Seni memainkan peran yang sangat penting dalam masyarakat modern. Peran seni dan tujuannya tidak bisa dianggap remeh, karena seni memiliki kemampuan untuk memengaruhi dan merangsang perasaan serta pemikiran masyarakat. Seperti yang dikatakan oleh John Dewey, seorang filsuf dan pendidik asal Amerika Serikat, “Seni bukan hanya untuk dinikmati, tetapi juga untuk memberikan makna dalam kehidupan kita.”
Dalam konteks masyarakat modern, seni memiliki tujuan yang beragam. Salah satunya adalah untuk memperkaya kehidupan sosial dan budaya masyarakat. Menurut Profesor Ken Robinson, seorang pakar pendidikan dan seni asal Inggris, “Seni memberikan ruang bagi ekspresi diri yang tidak terbatas dan memberikan kesempatan untuk berkreasi tanpa batas.”
Selain itu, seni juga memiliki tujuan untuk menyampaikan pesan-pesan yang tidak bisa disampaikan dengan kata-kata. Seperti yang dikatakan oleh Pablo Picasso, seorang seniman besar asal Spanyol, “Seni adalah bentuk komunikasi yang paling jujur, karena seni datang dari hati dan melukiskan perasaan yang tidak bisa diungkapkan dengan kata-kata.”

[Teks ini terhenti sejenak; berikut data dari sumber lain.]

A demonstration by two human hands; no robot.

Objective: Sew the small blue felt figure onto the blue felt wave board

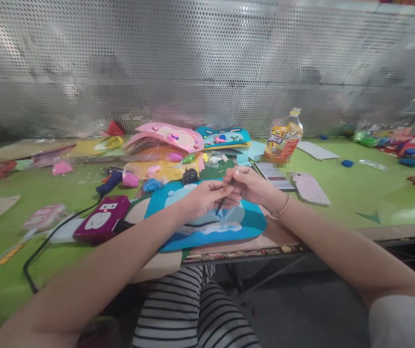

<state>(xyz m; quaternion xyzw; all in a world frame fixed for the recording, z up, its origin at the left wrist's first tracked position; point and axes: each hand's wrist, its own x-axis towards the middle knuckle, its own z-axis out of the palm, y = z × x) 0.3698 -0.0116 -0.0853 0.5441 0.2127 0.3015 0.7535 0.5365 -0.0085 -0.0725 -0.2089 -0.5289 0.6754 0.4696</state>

Peran seni dalam masyarakat modern juga dapat dilihat dari dampaknya terhadap perkembangan ekonomi. Sebuah penelitian oleh UNESCO menunjukkan bahwa industri kreatif, yang meliputi seni dan budaya, memberikan kontribusi besar terhadap pertumbuhan ekonomi suatu negara. Hal ini menunjukkan bahwa seni bukan hanya memiliki nilai estetika, tetapi juga memiliki nilai ekonomi yang signifikan.
Dengan demikian, dapat disimpulkan bahwa seni memainkan peran yang sangat vital dalam masyarakat modern. Seni tidak hanya sebagai hiburan semata, tetapi juga sebagai sarana untuk menyampaikan pesan, memperkaya kehidupan sosial dan budaya, serta memberikan kontribusi terhadap perkembangan ekonomi suatu negara. Oleh karena itu, penting bagi masyarakat modern untuk terus mendukung dan mengapresiasi seni dalam segala bentuknya. Seperti yang dikatakan oleh Walt Disney, seorang tokoh penting dalam dunia seni dan entertainment, “Seni adalah kehidupan, dan kehidupan tanpa seni sama sekali tidak berarti.”